About the Project

For many years, the knowledge of indigenous peoples has been the preserve of Western anthropologists and ethnographers. Like other indigenous people, Māori are concerned with the ongoing neglect, misuse and erosion of Traditional Ecological Knowledge (TEK). The Wai 262 claim brought against the NZ Crown in 1991 by six Iwi (Ngāti Kuri, Ngāti Wai, Te Rarawa, Ngāti Porou, Ngāti Kahungunu and Ngāti Koata) has drawn our attention to the ‘fragile’ state of Māori taxonomic TEK within Aotearoa. This situation is further compounded by the loss of key knowledge holders over the years and their scarcity today.

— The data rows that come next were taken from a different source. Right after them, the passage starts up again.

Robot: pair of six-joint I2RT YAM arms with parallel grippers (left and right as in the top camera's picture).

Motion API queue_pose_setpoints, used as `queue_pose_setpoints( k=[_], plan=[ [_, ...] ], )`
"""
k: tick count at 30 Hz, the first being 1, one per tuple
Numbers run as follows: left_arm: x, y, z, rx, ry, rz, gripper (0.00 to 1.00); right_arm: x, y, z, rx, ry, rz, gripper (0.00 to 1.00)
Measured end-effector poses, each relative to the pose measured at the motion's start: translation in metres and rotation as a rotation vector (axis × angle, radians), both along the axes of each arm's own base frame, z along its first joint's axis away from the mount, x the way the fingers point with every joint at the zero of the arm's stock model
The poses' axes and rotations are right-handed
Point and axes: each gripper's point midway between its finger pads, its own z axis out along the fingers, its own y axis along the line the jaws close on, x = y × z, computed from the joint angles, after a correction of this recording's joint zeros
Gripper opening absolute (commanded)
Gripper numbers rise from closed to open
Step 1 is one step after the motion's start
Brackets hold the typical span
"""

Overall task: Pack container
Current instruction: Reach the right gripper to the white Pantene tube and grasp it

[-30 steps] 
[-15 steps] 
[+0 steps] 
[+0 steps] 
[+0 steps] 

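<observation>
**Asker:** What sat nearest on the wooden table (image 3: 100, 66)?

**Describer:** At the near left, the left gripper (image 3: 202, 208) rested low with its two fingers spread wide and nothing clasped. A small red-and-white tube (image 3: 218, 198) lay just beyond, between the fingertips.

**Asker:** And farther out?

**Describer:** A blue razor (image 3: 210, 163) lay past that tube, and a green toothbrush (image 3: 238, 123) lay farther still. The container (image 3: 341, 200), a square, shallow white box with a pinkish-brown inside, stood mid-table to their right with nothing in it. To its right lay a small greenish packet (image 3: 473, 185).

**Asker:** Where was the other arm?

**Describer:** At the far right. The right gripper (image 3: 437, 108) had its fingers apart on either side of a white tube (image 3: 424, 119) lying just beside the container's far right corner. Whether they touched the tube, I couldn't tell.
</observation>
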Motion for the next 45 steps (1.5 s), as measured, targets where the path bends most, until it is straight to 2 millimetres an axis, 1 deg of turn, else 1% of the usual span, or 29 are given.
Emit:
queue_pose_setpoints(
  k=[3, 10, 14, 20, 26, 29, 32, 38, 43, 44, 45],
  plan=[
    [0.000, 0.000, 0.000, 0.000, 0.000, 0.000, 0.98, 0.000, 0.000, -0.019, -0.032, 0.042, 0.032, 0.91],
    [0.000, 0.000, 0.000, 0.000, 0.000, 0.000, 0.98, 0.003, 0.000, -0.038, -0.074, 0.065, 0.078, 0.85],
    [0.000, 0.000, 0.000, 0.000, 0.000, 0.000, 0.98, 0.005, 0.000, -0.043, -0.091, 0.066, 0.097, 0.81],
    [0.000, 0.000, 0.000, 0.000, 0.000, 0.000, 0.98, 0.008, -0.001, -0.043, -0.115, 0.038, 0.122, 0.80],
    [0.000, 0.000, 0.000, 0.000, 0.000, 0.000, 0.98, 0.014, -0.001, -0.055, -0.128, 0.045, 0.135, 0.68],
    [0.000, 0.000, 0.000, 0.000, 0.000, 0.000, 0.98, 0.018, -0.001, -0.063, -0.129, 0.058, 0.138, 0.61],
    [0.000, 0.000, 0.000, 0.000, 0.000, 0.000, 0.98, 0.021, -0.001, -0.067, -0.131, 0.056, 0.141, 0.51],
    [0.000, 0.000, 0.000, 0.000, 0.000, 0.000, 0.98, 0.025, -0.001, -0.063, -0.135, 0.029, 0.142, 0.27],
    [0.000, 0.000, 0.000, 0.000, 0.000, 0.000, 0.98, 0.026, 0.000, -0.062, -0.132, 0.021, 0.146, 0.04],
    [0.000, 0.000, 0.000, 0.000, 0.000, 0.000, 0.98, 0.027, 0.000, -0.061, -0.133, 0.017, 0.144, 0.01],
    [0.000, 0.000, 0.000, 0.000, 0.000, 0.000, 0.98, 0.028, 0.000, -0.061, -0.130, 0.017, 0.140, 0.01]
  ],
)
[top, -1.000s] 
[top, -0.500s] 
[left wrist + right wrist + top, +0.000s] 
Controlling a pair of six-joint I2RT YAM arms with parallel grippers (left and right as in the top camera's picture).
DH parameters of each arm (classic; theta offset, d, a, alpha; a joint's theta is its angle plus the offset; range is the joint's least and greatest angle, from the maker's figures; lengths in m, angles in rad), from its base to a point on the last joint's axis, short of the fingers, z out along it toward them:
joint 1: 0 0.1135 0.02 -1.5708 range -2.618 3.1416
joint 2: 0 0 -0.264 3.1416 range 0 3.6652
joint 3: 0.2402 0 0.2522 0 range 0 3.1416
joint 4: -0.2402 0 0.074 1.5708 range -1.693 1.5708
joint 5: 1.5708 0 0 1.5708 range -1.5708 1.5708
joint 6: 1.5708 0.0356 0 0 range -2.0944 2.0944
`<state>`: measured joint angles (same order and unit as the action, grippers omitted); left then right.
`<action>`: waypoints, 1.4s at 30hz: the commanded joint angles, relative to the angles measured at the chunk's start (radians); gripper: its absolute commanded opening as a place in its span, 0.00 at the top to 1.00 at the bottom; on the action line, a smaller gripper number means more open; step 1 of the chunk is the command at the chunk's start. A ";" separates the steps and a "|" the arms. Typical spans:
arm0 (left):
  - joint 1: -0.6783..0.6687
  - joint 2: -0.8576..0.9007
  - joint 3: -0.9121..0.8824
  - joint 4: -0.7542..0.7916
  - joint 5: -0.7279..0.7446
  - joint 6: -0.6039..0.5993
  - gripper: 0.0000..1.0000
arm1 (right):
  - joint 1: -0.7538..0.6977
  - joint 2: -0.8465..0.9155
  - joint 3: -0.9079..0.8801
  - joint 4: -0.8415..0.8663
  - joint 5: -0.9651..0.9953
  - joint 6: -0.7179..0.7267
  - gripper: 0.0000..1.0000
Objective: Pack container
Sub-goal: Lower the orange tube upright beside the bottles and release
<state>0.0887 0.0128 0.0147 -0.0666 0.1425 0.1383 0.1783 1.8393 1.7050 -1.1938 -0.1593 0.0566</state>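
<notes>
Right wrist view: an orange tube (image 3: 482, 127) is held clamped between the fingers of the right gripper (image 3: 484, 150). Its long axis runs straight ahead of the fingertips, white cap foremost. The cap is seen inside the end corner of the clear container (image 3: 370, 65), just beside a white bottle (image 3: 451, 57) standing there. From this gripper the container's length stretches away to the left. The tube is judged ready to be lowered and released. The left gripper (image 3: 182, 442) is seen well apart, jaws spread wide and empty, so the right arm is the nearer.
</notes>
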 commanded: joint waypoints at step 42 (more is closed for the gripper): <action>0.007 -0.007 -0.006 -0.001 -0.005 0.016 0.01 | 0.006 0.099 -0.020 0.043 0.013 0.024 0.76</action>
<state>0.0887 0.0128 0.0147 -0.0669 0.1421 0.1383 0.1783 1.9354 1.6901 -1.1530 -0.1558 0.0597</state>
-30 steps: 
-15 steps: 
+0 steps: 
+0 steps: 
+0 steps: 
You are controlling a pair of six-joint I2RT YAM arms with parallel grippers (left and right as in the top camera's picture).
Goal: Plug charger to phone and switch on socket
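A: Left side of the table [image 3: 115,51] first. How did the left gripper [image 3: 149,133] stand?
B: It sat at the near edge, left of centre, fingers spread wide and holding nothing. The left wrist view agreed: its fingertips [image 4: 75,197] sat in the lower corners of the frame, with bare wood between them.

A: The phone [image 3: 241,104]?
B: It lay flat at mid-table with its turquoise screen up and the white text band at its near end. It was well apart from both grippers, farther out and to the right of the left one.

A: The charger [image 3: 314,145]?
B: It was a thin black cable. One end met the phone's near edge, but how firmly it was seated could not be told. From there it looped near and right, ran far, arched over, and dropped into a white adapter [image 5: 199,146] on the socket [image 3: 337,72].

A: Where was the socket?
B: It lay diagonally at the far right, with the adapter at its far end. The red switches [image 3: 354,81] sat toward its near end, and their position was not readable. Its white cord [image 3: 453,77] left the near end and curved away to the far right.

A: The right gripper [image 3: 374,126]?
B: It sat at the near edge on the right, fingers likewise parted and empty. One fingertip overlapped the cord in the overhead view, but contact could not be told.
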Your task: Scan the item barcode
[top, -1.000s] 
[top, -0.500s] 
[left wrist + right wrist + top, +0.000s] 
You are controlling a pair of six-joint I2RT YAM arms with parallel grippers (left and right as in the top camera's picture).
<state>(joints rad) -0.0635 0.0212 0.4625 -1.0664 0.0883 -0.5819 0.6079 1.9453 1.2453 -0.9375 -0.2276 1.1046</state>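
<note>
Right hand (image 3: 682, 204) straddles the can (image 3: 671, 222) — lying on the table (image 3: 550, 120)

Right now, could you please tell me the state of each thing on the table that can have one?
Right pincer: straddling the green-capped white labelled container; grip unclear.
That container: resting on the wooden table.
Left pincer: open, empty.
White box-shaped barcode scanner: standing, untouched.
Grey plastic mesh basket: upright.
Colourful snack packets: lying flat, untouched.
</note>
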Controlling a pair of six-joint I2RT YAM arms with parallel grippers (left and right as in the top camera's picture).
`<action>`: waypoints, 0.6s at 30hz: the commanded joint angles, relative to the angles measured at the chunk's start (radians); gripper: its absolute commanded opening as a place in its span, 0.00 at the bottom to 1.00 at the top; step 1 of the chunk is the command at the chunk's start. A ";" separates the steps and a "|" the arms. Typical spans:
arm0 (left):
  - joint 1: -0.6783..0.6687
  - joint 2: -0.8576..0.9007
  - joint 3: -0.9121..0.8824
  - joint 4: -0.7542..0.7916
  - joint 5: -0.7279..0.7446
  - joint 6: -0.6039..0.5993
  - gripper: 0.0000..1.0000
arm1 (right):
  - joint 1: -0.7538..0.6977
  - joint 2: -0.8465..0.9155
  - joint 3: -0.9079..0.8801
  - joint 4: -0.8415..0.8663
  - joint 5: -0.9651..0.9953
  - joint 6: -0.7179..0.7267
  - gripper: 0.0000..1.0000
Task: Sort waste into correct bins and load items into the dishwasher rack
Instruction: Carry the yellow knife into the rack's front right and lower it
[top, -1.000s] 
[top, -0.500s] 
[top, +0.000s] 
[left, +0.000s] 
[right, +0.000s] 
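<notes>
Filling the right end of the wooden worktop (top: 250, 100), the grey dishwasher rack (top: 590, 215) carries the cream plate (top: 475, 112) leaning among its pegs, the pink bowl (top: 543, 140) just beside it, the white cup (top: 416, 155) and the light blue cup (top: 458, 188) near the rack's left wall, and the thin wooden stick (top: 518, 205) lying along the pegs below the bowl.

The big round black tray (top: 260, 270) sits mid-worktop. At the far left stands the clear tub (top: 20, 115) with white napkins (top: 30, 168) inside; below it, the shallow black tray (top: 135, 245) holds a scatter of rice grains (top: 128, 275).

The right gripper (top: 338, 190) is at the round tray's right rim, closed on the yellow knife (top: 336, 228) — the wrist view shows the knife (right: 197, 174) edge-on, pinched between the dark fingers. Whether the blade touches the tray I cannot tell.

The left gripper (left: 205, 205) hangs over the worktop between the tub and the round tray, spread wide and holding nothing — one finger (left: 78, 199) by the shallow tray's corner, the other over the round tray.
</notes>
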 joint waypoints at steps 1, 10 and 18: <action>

While biodiversity today is based on the Linnaean system of classification of flora and fauna, the typical Māori classificatory genealogy (whakapapa) is founded on a relationship that incorporates many deities within Māori cosmology and the natural world.  The uniqueness, richness and diversity of Māori classificatory systems, is captured in early writings of Grey, Cowan, Best and Beattie and oral sources such as whakapapa, mōteatea and whakataukī. Recent studies exploring cultural considerations when naming new species reveal a critical need for the restoration and preservation of TEK in the naming of flora and fauna and further research to explore the interface between Māori TEK and Science.

The aim of this research project is to explore and record traditional classification systems of naming flora and fauna within Tainui-waka. It also aims to investigate the relationship between indigenous taxonomy systems of Tainui-waka and the current Linnaean classification system in the appropriate naming of flora and flora.